Only one stretch of the records below should be repeated. It starts with the line containing "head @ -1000" and goes on through the line containing "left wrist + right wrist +", exactly as written.

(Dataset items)
- - -
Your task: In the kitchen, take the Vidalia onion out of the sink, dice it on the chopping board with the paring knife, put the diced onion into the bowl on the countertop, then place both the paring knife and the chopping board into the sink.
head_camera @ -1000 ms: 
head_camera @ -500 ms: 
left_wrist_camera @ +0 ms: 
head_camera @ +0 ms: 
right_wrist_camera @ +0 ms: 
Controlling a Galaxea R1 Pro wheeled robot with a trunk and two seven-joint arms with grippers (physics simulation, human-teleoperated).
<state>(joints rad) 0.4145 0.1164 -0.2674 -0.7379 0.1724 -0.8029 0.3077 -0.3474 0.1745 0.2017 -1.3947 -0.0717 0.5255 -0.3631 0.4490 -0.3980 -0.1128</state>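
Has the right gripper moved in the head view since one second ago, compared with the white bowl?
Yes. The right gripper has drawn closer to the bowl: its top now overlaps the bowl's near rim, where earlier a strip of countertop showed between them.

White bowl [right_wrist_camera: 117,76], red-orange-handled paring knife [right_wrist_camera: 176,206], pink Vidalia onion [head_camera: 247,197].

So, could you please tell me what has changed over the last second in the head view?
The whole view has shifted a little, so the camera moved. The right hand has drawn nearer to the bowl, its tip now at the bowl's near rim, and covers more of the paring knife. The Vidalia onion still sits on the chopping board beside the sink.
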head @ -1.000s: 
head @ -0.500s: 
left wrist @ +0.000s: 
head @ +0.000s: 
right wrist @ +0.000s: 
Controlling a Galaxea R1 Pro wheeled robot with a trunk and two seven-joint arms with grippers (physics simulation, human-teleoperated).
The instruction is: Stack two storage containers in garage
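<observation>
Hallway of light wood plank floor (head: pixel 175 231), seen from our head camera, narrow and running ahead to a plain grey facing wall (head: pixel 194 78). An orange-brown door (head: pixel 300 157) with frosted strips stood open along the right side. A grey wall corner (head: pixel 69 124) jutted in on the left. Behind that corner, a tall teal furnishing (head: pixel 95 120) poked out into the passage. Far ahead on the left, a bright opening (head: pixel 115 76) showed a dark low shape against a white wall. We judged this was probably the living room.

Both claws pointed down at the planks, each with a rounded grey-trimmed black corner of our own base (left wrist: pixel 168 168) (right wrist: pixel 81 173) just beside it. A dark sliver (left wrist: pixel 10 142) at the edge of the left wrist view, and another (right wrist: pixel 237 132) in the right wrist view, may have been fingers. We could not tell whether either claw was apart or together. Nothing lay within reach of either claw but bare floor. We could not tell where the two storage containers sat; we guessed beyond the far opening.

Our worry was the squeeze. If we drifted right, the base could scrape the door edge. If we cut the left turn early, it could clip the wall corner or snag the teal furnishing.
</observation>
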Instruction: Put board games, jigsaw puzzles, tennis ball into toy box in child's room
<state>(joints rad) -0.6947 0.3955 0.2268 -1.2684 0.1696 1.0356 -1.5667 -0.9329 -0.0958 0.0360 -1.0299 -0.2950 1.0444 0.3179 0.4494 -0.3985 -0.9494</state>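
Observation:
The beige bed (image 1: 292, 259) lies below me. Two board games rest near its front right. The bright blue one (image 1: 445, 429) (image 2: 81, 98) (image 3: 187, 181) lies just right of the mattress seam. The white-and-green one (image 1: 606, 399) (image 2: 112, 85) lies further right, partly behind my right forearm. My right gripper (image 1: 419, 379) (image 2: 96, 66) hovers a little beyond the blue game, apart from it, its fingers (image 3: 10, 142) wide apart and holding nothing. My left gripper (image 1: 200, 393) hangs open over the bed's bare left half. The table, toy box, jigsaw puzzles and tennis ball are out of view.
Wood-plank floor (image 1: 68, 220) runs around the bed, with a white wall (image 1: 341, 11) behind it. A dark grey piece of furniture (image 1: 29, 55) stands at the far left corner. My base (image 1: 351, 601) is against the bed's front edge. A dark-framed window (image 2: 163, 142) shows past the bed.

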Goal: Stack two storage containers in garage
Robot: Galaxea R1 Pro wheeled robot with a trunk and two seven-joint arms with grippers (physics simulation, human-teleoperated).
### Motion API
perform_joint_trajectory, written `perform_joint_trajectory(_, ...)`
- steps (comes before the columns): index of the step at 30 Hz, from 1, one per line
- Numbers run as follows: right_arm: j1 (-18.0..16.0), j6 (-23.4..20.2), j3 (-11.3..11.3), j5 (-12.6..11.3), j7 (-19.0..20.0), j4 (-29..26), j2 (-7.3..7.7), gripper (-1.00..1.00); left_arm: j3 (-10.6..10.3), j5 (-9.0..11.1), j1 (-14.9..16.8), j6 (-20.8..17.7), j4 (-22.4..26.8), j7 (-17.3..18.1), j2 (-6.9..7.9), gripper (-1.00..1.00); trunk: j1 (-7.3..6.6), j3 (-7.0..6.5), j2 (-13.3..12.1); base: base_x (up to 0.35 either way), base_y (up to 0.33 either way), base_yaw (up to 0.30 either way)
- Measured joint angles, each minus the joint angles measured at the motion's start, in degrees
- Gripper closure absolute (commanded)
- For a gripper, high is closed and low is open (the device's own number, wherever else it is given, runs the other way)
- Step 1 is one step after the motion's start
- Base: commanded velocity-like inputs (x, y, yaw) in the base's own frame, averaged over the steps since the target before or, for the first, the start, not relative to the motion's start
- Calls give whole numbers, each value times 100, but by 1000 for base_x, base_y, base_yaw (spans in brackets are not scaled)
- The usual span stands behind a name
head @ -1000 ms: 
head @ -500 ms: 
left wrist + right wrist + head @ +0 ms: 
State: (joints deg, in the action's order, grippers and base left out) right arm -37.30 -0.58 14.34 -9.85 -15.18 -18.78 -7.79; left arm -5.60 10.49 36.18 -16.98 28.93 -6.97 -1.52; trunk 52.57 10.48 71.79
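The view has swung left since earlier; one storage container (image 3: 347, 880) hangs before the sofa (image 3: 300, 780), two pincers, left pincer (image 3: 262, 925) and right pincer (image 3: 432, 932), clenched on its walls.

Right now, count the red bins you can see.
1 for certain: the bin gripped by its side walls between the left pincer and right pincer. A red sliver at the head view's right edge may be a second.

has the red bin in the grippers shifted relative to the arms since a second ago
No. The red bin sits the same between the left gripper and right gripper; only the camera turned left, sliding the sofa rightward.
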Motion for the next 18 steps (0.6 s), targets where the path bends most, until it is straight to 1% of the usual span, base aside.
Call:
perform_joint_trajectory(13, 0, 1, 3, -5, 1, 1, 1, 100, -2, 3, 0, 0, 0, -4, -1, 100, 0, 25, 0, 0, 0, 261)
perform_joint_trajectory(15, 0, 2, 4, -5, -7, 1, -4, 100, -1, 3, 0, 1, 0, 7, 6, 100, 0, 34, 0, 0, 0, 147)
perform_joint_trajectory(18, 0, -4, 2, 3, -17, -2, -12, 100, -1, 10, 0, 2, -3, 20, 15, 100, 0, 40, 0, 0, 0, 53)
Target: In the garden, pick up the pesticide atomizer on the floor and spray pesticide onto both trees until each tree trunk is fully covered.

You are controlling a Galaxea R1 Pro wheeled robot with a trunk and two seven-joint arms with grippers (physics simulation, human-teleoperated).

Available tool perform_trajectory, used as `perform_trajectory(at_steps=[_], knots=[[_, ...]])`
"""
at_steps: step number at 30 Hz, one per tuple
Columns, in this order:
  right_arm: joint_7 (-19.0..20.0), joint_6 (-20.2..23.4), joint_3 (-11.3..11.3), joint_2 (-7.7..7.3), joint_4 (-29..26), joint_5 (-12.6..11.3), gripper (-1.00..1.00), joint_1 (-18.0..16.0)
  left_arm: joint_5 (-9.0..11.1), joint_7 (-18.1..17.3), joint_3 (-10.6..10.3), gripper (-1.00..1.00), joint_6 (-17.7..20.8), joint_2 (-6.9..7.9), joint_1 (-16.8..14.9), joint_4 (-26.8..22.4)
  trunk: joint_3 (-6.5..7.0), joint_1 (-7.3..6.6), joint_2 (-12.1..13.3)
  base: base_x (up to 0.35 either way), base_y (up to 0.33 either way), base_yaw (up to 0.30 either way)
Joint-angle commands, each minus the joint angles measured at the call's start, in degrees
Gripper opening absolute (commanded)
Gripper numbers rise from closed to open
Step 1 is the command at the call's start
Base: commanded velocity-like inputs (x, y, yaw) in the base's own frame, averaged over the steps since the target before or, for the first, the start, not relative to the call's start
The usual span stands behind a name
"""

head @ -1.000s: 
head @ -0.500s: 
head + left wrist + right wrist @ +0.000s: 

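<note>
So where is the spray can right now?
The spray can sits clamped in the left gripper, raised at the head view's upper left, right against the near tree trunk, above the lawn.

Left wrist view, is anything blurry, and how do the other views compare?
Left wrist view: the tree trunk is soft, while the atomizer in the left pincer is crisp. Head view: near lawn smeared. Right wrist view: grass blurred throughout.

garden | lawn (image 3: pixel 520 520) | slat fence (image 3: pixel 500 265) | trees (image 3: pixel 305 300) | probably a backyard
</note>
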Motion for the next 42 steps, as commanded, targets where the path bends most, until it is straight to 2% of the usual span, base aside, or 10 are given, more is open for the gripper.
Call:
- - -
ANSWER SECTION:
head @ -1000 ms: 
head @ -500 ms: 
left wrist + right wrist + head @ +0 ms: 

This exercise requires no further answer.